_Work request:_ Starting with the first line of the data below, copy each line up to and including the one containing "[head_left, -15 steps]". Pictures stay out.

── Dataset content

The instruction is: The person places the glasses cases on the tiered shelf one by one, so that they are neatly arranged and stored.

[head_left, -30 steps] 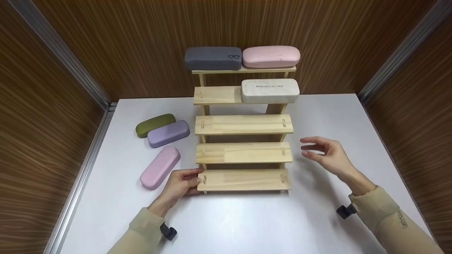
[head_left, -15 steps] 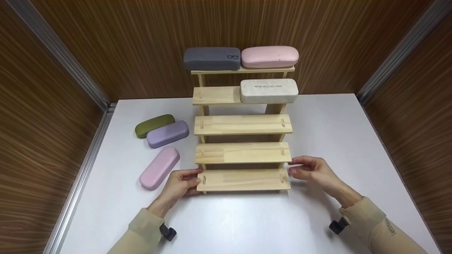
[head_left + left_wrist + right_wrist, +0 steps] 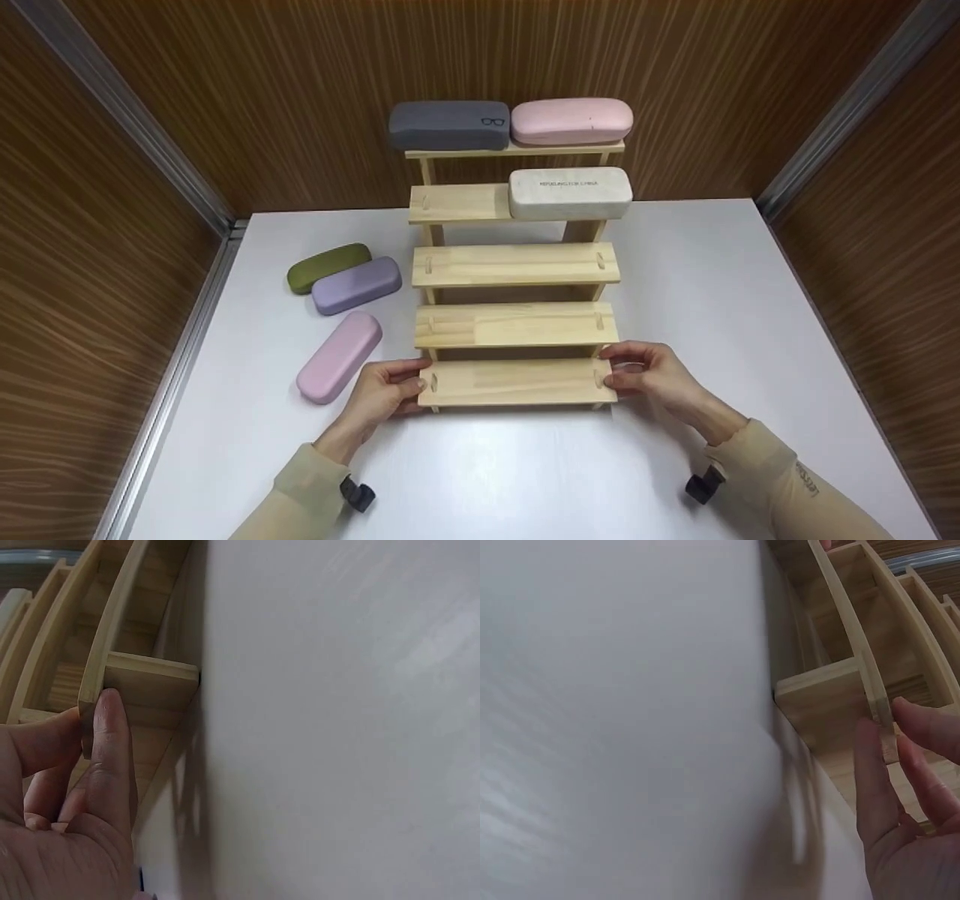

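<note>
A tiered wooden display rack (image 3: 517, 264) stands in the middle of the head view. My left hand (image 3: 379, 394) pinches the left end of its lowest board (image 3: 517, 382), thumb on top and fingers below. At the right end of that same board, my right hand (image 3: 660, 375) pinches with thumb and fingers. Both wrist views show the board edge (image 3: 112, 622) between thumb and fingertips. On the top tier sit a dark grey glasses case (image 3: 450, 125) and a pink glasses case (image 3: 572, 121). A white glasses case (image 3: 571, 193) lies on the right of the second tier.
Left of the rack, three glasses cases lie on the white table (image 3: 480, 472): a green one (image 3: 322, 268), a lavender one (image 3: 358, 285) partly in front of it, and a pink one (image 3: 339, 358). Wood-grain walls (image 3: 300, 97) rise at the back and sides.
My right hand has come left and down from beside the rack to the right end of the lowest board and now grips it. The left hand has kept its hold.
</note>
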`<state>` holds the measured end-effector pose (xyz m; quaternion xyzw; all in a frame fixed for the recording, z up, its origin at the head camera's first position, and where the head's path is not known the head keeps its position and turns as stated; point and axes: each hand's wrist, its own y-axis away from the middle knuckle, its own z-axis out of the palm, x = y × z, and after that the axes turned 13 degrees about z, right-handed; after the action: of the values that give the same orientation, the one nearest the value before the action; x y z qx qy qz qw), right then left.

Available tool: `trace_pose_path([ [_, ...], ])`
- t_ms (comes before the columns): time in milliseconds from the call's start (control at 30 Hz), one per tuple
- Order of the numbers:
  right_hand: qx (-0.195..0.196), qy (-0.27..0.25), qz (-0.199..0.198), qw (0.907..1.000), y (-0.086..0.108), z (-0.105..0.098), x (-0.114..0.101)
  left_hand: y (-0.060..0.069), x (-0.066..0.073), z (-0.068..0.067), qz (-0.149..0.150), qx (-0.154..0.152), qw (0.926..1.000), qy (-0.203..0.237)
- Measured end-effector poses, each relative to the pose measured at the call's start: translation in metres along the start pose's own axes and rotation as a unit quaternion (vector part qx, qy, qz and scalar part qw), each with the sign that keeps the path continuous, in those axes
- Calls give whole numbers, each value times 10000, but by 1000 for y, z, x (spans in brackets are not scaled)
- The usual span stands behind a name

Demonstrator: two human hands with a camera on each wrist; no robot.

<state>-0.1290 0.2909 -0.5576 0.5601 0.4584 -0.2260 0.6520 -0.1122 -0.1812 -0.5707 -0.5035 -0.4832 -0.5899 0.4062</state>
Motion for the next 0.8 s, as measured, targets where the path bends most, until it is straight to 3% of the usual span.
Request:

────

_Result of the exercise:_
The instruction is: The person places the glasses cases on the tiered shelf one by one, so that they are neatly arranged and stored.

[head_left, -30 steps] 
[head_left, -15 steps] 

Nothing more remains to be done for this exercise.